→ **Problem to solve**: Please determine how many lines of the material include the word "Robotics", and respond with nothing but that number.
━━━━━━━━━━━━━━━━━━━━━━━━━━━━━━
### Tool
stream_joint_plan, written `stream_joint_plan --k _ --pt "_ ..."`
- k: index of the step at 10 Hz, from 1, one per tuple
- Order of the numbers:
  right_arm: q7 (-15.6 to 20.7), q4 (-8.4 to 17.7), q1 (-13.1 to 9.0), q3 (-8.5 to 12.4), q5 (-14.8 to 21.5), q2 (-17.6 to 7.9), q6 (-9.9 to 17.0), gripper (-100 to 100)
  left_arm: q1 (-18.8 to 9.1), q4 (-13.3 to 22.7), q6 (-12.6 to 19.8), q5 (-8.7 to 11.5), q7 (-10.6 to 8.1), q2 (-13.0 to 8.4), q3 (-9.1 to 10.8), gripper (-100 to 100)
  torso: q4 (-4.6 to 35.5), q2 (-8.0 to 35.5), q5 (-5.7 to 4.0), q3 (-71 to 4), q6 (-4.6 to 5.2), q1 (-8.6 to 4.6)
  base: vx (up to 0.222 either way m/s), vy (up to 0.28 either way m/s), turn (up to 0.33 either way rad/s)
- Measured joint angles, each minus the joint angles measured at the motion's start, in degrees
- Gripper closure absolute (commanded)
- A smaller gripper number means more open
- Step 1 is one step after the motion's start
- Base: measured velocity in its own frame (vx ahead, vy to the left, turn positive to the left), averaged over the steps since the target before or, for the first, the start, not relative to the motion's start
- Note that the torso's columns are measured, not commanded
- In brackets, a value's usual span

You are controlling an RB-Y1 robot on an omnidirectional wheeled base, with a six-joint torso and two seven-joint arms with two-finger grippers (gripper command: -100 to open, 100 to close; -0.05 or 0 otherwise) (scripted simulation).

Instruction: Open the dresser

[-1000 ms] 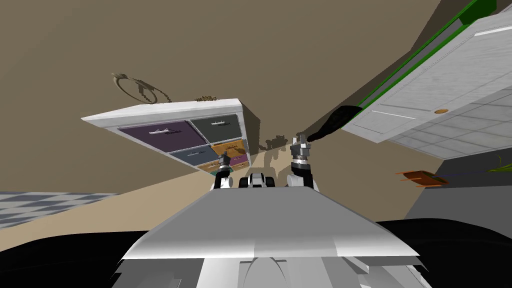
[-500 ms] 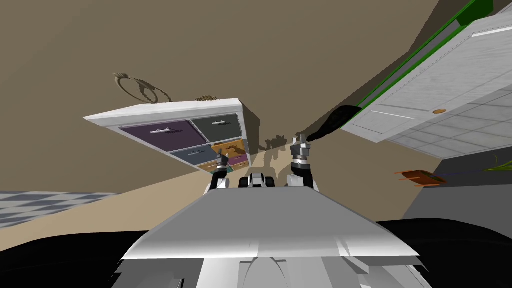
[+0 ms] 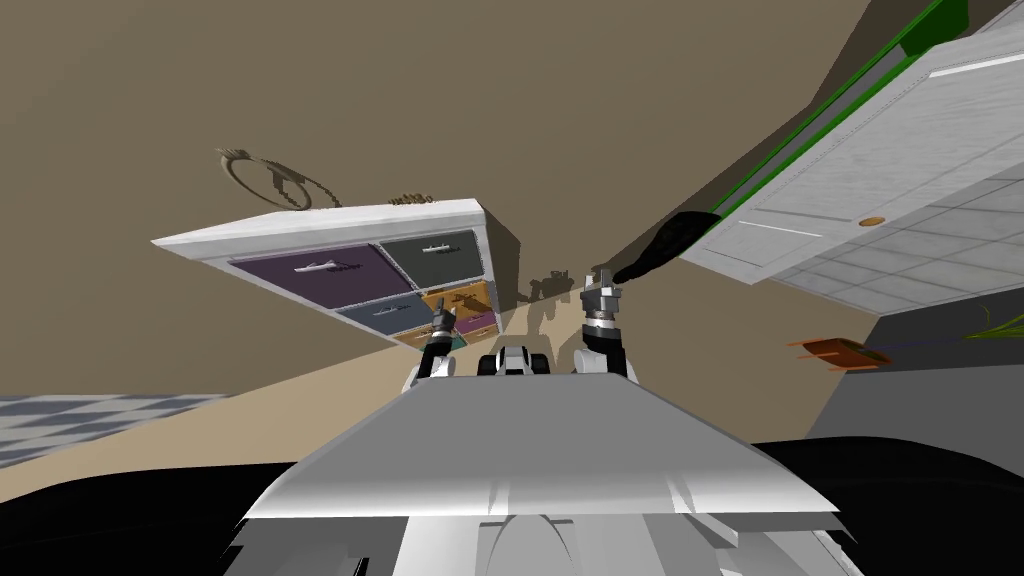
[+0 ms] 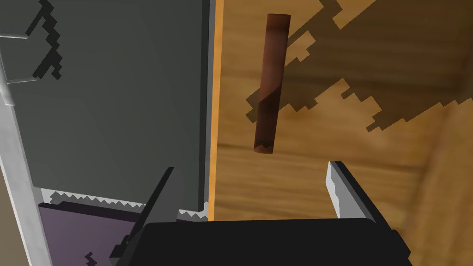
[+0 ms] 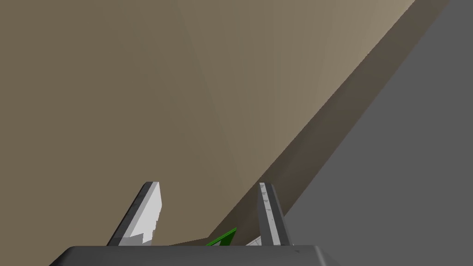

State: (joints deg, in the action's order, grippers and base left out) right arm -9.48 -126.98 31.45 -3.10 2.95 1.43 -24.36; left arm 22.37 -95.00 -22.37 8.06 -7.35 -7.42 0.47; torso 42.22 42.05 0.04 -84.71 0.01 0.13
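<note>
The white dresser (image 3: 330, 222) with coloured drawer fronts stands against the tan wall, left of centre in the head view. My left gripper (image 3: 443, 318) is at its lower right drawers. In the left wrist view the left gripper (image 4: 251, 166) is open, facing an orange wooden drawer front (image 4: 351, 106). That drawer's brown rod handle (image 4: 271, 83) lies just beyond the fingertips, untouched. A dark grey drawer front (image 4: 115, 92) adjoins it, and a purple one (image 4: 69, 226) shows beside that. My right gripper (image 3: 601, 290) is raised to the right, away from the dresser, its fingers (image 5: 148, 208) open and empty.
A white door (image 3: 850, 180) with a green frame fills the right side. An orange-brown tray-like thing (image 3: 838, 352) lies on the floor below it. A ring-shaped ornament (image 3: 265, 180) hangs on the wall above the dresser. Checkered floor (image 3: 80, 420) is at the far left.
My left gripper has opened and shifted slightly left at the dresser's lower drawers. The head view has turned a little. The right arm has not moved.
</note>
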Motion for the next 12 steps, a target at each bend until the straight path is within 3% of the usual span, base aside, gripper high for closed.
stream_joint_plan --k 6,8,9,12 --pt "0.0 0.0 0.0 0.0 0.0 0.0 0.0 0 -0.6 0.6 -0.7 0.0 -0.1 7.3 -0.19 -100 0.1 0.2 -0.04 0.1 -0.01 -0.12 0.007 0.005 0.001" --pt "0.0 0.0 0.0 0.0 0.0 0.0 0.0 0 -0.4 -0.3 -0.1 0.0 0.0 7.5 -0.15 -100 0.0 0.0 -0.02 0.0 -0.01 -0.04 0.049 0.016 -0.007" --pt "0.0 0.0 0.0 0.0 0.0 0.0 0.0 0 -0.4 -0.4 0.1 0.0 0.02 7.5 -0.14 100 0.0 0.1 -0.02 0.1 -0.01 -0.1 0.006 0.002 0.001" --pt "0.0 0.0 0.0 0.0 0.0 0.0 0.0 0 0.2 -1.3 0.2 0.0 0.08 7.4 -0.31 100 0.2 0.7 -0.05 0.4 0.05 -0.35 -0.127 -0.054 0.014"
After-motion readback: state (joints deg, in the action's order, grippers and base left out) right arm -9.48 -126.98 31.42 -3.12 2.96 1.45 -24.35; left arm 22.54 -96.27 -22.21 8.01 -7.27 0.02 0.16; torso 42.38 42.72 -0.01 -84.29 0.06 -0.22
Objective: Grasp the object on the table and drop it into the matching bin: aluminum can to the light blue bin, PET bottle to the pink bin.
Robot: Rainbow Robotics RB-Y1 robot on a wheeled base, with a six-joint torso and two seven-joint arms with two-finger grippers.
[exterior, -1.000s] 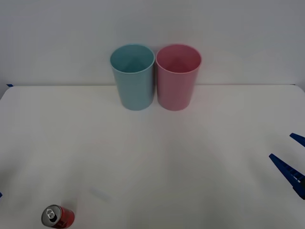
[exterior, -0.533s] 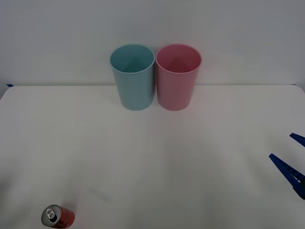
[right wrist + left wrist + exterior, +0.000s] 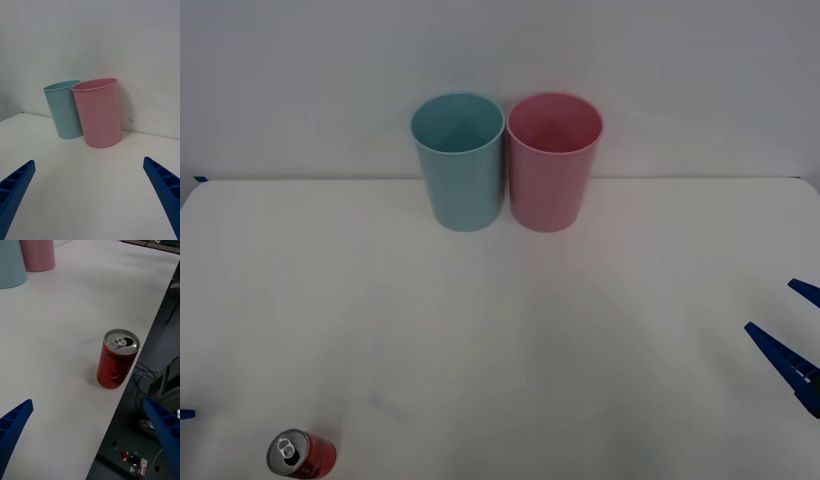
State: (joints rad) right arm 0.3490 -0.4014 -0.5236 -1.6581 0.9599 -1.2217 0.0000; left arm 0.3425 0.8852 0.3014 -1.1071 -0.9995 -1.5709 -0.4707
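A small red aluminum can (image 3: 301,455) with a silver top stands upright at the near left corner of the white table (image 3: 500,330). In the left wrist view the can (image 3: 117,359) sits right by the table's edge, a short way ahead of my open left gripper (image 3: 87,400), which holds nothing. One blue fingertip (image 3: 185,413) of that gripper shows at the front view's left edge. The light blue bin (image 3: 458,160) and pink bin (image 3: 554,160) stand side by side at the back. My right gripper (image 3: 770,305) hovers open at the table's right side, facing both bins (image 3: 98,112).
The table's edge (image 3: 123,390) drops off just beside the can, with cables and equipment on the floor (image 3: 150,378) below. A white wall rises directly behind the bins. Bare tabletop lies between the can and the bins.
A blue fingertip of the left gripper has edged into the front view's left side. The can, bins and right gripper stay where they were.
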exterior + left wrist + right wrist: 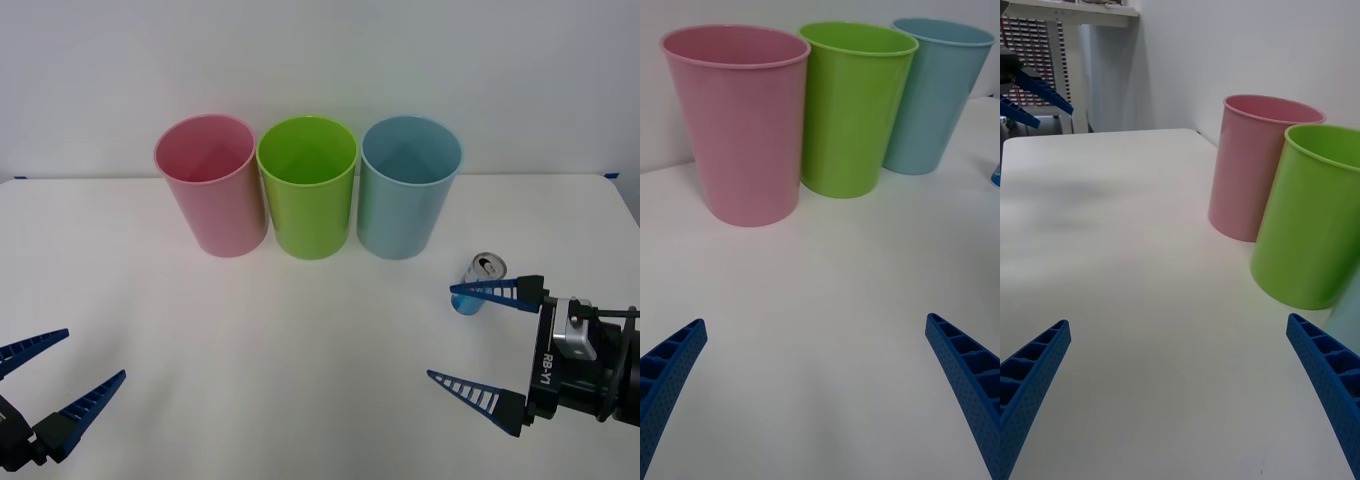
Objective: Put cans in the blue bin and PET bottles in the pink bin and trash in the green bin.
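The pink bin (210, 190), green bin (307, 195) and blue bin (408, 195) stand in a row at the back of the white table. A small can (481, 275) with a blue base stands slightly tilted in front and to the right of the blue bin. My right gripper (441, 332) is open just in front of the can; its far finger crosses the can's base and nothing lies between the fingers. Open and empty, my left gripper (93, 354) hovers at the front left. The left wrist view shows the pink bin (745, 127), green bin (850, 112), blue bin (936, 97) and an edge of the can (995, 174).
In the right wrist view the pink bin (1259, 165) and green bin (1315, 217) stand to one side, with a sliver of the blue bin (1349, 315). The left gripper (1030, 94) shows far off. A white wall rises behind the table (300, 340).
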Tool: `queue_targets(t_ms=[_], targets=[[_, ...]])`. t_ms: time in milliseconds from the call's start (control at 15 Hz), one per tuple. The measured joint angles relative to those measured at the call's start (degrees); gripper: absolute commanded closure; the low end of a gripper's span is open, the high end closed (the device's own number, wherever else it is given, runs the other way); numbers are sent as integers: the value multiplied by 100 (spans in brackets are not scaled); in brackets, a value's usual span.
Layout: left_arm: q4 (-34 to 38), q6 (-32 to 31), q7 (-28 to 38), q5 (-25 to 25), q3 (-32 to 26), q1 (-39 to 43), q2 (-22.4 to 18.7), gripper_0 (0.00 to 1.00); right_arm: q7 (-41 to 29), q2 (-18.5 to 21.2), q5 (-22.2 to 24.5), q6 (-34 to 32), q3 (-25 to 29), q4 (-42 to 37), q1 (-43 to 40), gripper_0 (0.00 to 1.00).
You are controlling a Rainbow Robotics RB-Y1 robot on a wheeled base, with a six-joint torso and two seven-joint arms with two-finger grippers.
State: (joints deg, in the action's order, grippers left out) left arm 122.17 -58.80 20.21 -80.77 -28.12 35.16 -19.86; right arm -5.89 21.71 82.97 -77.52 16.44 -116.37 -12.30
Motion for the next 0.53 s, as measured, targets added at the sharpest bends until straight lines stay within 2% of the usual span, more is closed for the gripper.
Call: queue_targets(t_ms=[533], targets=[[0, 0, 0, 0, 0, 0, 0, 0, 0, 0, 0, 0, 0, 0, 0, 0]])
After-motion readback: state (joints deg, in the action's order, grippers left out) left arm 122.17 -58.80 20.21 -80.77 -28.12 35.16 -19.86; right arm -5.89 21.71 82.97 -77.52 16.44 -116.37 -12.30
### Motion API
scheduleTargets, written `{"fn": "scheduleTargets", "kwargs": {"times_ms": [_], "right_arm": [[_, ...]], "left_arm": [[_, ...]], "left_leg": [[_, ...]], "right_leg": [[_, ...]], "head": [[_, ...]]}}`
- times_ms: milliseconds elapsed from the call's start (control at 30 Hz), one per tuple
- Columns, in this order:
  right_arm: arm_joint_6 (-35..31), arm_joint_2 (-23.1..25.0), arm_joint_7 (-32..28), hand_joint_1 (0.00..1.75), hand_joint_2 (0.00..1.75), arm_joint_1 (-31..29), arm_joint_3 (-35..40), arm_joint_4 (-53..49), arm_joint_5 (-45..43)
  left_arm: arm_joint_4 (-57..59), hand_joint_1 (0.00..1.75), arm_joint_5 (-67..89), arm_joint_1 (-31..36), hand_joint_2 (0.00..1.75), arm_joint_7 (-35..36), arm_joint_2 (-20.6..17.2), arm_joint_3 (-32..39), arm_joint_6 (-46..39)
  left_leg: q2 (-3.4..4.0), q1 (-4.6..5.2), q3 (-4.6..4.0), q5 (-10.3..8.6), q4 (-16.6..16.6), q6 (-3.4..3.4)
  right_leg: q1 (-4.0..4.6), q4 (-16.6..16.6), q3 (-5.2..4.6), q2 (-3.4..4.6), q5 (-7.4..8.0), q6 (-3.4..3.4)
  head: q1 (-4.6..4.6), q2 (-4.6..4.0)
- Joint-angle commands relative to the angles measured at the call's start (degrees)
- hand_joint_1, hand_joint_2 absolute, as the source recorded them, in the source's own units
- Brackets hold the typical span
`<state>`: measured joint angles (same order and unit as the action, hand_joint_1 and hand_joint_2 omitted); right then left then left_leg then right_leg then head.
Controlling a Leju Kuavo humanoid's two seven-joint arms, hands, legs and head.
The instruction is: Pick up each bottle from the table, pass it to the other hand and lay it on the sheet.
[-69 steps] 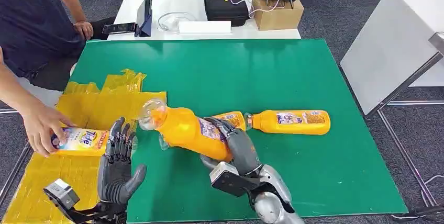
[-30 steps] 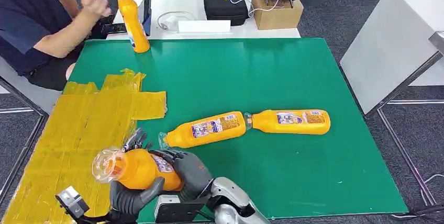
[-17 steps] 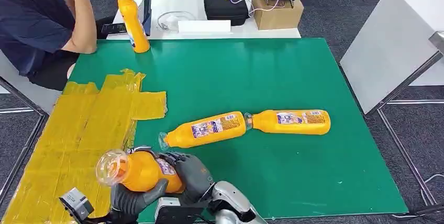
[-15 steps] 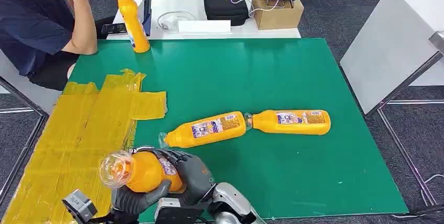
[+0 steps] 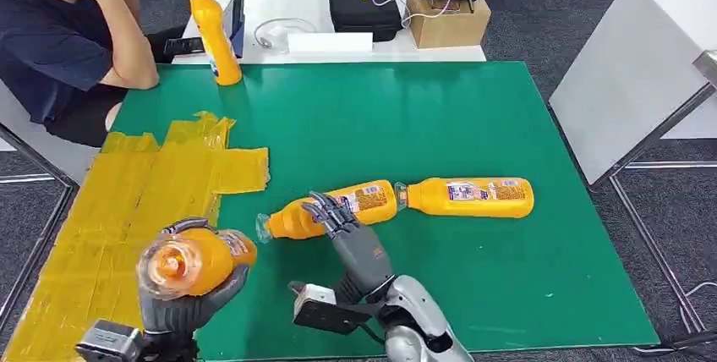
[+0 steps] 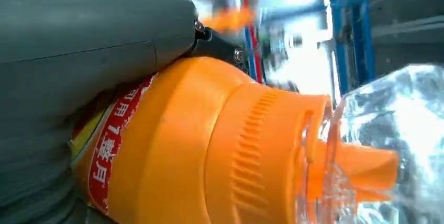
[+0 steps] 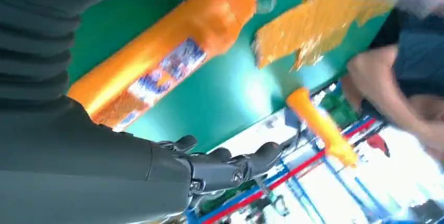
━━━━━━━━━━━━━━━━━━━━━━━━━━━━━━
→ **The completed task**: 2